> _What to produce_
If a line in the entries includes "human", show that line.

Extracted material: Begin

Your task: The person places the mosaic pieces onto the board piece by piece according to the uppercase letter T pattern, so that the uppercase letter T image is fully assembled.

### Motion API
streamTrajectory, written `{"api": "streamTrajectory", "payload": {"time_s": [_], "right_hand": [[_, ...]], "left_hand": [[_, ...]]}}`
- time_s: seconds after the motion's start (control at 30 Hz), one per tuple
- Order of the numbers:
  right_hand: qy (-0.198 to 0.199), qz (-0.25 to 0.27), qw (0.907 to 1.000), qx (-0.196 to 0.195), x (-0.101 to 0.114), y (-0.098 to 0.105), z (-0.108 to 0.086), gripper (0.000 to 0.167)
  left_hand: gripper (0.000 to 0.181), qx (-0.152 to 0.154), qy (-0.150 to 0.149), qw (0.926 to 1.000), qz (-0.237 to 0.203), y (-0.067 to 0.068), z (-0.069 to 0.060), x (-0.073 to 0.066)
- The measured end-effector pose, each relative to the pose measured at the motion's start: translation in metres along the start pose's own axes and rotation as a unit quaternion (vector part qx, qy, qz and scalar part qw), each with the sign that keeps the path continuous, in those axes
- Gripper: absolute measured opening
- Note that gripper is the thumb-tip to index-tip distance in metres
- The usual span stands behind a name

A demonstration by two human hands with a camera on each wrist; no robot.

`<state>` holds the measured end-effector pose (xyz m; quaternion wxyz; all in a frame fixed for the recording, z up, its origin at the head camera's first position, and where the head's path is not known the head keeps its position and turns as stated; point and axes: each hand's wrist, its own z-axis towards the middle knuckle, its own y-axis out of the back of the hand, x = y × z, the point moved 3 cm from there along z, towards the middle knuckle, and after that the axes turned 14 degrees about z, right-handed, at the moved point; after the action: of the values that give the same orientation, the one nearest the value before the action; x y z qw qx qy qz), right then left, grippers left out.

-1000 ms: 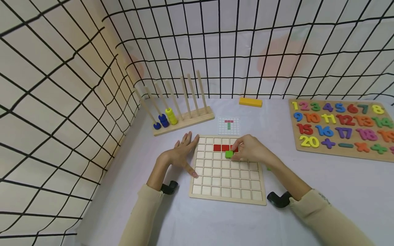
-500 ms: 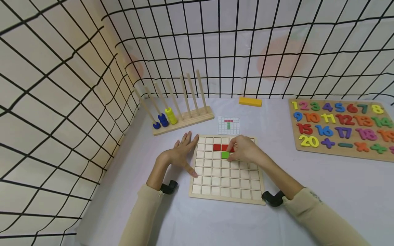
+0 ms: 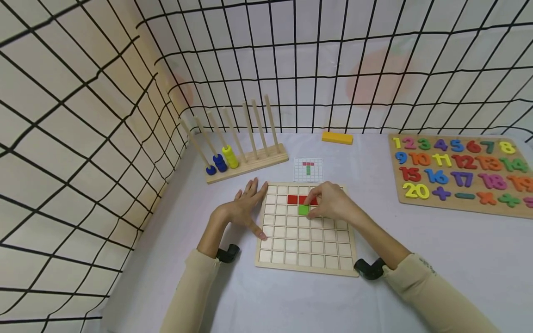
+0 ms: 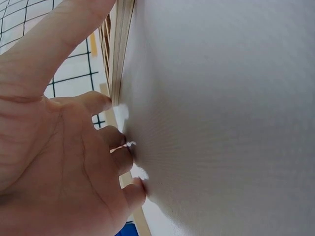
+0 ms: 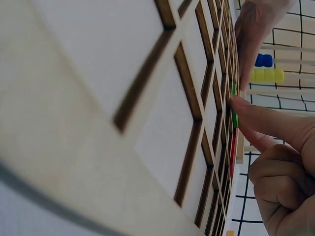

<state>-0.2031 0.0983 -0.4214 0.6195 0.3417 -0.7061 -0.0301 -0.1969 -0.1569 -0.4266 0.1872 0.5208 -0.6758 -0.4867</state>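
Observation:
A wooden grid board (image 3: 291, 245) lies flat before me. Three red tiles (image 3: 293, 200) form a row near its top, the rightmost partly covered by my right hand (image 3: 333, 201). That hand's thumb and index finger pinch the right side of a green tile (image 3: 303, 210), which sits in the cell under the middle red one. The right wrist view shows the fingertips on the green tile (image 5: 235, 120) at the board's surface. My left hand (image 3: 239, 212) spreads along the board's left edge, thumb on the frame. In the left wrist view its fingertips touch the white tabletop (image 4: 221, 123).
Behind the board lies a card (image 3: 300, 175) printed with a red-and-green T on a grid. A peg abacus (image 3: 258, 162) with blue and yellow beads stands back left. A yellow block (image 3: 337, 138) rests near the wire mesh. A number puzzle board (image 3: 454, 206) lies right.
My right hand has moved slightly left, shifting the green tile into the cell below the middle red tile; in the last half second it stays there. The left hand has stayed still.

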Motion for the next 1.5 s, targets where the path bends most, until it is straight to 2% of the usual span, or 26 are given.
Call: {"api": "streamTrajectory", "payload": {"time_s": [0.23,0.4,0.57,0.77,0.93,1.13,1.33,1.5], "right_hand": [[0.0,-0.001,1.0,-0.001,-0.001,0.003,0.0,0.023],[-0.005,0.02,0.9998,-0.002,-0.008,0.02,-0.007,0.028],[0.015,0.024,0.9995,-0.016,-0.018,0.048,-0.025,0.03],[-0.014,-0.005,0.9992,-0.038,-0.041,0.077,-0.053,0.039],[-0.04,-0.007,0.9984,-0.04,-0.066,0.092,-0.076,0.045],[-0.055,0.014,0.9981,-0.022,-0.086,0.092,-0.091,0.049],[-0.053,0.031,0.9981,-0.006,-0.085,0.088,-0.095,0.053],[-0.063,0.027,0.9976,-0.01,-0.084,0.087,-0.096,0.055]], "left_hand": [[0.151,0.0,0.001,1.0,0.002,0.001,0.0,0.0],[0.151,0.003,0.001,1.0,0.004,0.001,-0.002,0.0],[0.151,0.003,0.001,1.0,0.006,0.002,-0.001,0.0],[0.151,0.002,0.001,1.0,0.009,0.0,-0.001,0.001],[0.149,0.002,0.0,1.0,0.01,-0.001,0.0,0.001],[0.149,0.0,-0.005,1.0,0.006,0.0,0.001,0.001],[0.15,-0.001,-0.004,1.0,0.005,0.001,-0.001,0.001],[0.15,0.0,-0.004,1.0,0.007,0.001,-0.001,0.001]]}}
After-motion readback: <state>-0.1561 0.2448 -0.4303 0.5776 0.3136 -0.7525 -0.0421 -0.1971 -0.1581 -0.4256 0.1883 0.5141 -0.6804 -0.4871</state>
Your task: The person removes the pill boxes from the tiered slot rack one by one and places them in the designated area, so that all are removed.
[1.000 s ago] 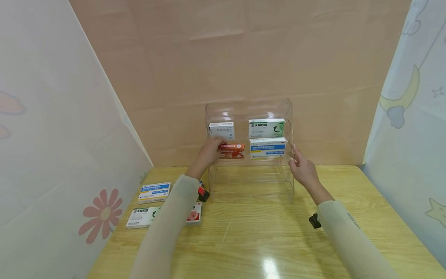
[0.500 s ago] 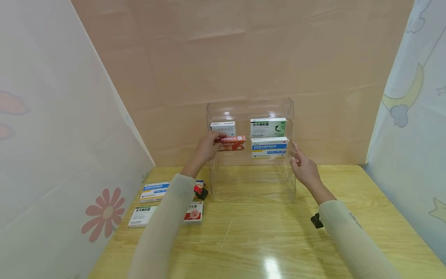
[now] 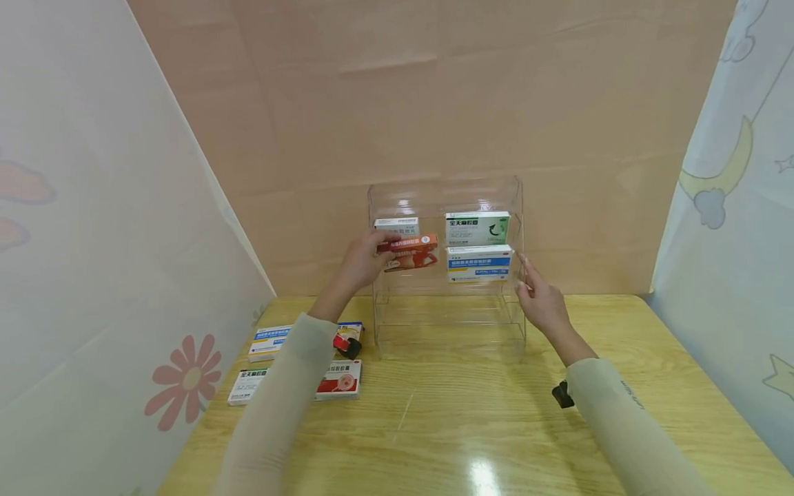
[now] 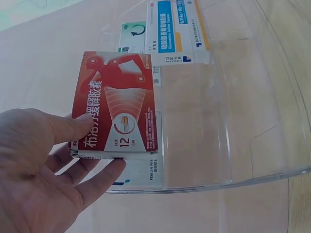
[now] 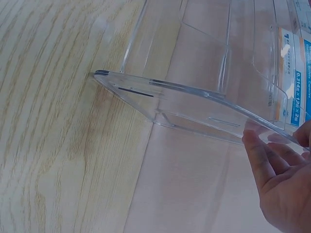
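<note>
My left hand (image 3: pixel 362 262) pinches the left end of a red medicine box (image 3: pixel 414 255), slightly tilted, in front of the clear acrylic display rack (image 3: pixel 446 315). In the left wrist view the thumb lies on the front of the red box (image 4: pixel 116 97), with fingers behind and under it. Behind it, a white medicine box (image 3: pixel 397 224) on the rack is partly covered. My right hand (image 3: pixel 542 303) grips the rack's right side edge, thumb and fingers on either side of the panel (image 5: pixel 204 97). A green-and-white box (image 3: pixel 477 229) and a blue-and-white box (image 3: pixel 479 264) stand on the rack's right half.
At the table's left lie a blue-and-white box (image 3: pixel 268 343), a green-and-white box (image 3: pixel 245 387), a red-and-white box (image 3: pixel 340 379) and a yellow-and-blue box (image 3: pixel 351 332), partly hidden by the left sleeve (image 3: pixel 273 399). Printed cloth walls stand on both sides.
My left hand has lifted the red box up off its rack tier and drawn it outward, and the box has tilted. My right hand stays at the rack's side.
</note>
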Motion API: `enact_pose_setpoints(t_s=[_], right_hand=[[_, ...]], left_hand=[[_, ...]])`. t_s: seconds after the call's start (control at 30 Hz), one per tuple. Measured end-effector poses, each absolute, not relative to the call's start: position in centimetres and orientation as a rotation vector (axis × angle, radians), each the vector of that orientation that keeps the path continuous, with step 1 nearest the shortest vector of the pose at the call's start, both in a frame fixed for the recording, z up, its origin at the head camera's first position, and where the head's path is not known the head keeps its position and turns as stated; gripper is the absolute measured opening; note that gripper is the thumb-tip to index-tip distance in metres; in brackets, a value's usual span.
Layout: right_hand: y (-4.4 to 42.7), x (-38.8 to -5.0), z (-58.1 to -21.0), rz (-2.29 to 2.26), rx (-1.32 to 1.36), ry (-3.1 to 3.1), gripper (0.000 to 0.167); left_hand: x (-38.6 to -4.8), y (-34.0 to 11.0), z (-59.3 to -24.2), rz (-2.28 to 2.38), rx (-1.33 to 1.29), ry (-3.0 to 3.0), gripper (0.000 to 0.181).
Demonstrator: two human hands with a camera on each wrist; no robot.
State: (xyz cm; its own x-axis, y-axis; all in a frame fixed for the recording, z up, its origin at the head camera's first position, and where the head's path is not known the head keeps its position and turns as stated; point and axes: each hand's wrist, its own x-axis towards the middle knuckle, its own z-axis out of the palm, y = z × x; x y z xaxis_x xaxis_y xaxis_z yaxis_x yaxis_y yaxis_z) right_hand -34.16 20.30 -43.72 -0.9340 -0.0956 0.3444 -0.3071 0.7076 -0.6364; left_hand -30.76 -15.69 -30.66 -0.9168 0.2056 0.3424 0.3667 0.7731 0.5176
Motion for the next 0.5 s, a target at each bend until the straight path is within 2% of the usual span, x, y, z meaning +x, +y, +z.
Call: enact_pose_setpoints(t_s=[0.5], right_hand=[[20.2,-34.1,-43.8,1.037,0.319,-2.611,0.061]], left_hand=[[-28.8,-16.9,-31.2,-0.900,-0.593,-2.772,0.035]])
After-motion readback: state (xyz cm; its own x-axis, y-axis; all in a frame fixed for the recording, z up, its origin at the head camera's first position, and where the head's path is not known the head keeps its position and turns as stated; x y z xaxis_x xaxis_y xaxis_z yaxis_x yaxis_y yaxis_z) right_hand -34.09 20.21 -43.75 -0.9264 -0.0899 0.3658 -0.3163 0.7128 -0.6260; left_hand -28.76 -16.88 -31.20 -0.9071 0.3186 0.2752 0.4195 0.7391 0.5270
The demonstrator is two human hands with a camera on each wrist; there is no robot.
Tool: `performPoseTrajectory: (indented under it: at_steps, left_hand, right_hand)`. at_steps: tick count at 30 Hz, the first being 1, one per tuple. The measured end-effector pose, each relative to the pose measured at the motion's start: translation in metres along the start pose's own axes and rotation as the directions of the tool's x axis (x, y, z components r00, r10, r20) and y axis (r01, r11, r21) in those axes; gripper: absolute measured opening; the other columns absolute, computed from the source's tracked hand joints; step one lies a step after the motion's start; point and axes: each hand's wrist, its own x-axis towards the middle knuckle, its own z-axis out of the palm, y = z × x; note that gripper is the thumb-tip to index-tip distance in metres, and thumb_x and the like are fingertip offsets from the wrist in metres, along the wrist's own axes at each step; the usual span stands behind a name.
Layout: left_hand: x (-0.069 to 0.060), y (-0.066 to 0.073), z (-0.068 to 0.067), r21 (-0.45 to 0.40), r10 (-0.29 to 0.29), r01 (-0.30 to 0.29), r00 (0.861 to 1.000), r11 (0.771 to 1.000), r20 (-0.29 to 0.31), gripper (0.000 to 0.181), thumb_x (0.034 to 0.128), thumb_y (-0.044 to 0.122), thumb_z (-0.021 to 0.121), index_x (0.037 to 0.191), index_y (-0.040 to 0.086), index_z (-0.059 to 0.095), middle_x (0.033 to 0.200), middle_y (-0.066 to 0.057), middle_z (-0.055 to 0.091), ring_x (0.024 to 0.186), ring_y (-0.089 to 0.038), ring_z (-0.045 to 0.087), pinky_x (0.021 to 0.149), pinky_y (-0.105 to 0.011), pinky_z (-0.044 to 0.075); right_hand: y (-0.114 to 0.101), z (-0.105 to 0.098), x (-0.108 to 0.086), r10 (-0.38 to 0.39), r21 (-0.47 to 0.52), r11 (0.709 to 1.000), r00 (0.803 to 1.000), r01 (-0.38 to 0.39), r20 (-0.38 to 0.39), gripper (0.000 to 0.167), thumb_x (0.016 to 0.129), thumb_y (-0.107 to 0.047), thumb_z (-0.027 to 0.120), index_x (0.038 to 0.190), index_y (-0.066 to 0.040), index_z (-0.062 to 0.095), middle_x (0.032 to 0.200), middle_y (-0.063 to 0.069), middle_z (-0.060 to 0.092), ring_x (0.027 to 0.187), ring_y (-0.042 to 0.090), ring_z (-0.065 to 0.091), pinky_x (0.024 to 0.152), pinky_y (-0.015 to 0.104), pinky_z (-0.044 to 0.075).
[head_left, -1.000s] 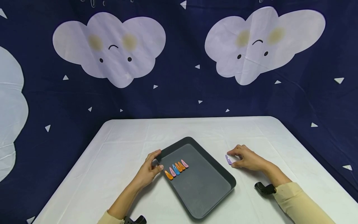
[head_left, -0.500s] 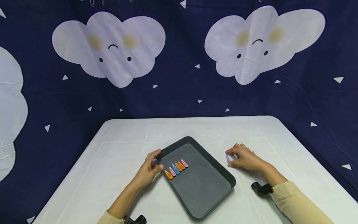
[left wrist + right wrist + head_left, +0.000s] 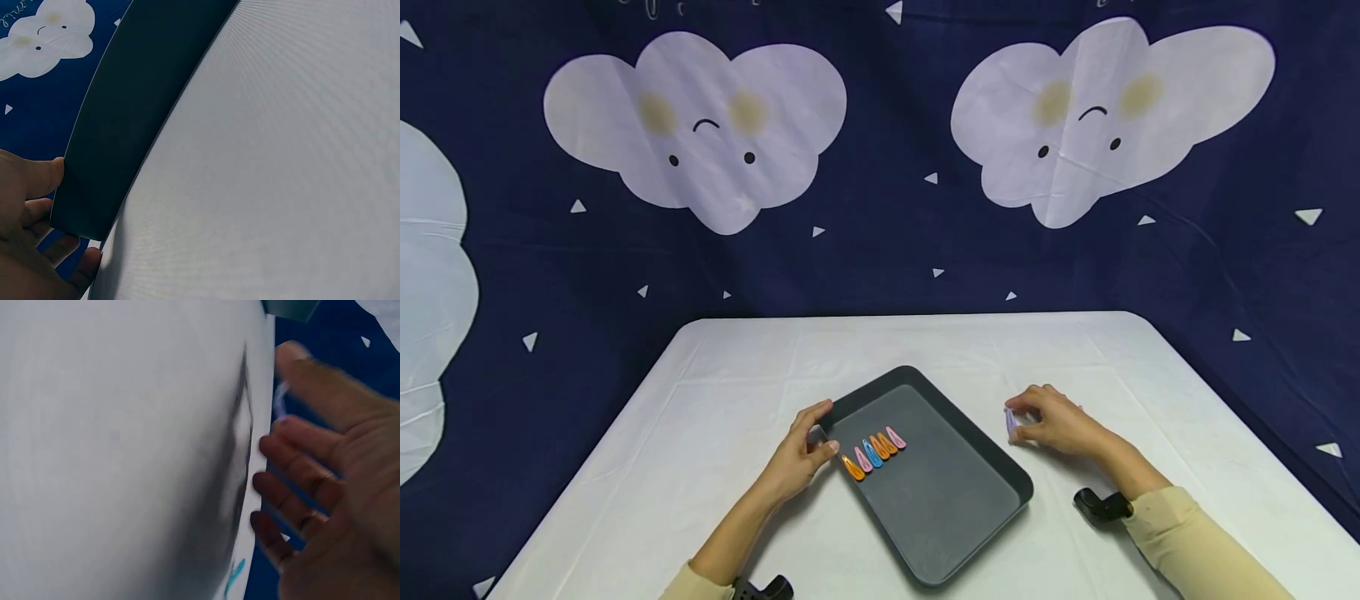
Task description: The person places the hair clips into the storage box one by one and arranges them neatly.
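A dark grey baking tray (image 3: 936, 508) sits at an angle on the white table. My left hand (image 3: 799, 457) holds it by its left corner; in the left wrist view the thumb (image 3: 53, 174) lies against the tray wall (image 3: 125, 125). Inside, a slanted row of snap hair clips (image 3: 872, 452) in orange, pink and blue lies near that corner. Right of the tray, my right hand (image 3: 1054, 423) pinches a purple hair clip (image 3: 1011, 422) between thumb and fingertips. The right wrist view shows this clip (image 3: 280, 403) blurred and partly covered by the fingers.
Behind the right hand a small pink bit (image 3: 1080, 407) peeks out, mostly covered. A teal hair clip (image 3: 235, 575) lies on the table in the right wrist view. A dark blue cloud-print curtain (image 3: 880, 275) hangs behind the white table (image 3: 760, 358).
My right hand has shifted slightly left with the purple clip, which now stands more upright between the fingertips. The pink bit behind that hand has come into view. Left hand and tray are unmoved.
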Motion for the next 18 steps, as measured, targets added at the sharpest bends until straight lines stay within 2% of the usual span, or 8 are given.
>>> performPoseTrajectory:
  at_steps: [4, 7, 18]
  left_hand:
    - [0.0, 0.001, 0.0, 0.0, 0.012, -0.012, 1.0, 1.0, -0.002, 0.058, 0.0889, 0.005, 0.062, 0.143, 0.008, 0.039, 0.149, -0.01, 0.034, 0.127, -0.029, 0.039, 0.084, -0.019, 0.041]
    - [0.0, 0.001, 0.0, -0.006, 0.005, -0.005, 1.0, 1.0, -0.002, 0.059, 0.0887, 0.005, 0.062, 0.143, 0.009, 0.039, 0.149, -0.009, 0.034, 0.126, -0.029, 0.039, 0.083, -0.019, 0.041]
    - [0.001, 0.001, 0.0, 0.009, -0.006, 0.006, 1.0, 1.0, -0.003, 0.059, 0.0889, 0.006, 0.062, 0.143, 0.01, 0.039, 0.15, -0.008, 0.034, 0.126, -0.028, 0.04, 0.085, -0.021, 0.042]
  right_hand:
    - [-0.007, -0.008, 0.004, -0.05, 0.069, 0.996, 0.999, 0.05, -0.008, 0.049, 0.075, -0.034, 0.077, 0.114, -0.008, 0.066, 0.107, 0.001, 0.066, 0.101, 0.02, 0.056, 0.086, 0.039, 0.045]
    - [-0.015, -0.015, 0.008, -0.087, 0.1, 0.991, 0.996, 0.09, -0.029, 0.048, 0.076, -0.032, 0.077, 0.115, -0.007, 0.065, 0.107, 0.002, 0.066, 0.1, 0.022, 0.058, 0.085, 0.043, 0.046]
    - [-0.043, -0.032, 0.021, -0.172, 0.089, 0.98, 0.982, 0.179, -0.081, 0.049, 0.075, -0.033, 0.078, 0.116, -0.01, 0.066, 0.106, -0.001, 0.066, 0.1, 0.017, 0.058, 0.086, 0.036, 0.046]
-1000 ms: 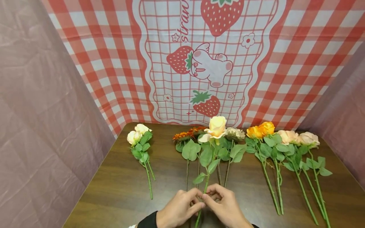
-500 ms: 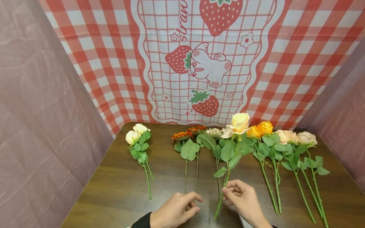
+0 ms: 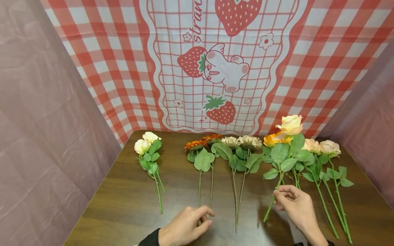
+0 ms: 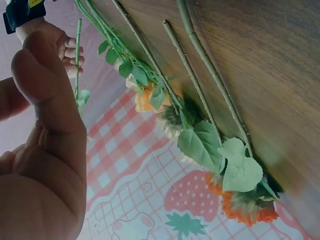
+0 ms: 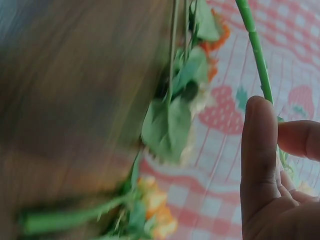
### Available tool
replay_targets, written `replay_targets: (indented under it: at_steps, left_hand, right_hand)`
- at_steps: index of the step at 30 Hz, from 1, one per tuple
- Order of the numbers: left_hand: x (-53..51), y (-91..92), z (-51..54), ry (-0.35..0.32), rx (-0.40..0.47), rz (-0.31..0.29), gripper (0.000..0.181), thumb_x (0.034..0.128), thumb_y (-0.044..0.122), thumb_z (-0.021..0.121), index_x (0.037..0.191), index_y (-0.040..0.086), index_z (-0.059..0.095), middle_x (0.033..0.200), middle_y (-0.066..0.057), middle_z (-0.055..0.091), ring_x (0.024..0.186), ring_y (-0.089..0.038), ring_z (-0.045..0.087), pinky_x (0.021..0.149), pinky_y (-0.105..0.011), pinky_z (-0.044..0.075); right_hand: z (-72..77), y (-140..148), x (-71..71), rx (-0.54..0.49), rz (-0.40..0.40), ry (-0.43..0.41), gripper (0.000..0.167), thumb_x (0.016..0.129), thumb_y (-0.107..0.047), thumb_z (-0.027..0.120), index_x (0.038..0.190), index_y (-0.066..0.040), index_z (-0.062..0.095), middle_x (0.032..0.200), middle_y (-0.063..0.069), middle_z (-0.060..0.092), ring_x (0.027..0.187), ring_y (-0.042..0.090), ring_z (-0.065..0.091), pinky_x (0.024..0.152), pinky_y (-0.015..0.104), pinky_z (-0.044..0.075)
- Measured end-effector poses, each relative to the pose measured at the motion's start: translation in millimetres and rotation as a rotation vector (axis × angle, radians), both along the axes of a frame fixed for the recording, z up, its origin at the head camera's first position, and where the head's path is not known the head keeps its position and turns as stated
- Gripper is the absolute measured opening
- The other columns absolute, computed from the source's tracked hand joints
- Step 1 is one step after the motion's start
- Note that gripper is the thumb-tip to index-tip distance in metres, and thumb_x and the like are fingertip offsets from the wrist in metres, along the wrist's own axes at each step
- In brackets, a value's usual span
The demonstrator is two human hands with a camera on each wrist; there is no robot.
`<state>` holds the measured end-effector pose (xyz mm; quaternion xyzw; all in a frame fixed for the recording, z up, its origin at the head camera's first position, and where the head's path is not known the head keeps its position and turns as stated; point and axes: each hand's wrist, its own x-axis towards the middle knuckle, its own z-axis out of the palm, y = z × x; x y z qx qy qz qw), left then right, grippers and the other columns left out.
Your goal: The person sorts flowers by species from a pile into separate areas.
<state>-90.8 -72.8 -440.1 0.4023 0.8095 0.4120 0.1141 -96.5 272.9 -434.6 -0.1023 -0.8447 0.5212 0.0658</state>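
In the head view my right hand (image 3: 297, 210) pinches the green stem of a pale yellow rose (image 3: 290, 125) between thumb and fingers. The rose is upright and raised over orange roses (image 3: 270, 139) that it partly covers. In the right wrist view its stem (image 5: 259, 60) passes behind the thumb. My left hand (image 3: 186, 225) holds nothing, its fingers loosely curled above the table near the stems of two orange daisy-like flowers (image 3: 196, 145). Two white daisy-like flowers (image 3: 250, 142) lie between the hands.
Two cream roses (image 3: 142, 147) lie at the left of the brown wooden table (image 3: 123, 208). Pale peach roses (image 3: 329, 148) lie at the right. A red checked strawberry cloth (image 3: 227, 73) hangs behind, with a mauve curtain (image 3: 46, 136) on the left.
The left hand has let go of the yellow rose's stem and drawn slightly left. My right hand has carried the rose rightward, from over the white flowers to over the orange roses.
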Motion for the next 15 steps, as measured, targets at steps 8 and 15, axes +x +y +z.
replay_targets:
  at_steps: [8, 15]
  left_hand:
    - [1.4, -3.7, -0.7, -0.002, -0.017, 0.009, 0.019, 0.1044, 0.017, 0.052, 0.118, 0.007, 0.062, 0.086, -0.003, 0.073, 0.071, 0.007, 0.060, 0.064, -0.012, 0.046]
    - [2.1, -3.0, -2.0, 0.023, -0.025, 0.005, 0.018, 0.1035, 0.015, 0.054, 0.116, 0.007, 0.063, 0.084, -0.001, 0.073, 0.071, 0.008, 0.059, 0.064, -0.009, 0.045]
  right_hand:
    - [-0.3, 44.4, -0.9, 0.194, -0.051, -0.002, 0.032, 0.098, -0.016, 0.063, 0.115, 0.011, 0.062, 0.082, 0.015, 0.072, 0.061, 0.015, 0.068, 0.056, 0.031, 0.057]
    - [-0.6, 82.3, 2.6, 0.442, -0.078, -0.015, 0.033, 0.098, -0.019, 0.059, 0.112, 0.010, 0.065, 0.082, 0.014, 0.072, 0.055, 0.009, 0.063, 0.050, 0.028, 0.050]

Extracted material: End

> _Answer space_
A demonstration by two human hands with a camera on each wrist; no robot.
Demonstrator: two human hands with a camera on each wrist; no robot.
The demonstrator is two human hands with a camera on each wrist; there is no robot.
The demonstrator is two human hands with a camera on each wrist; there is no robot.

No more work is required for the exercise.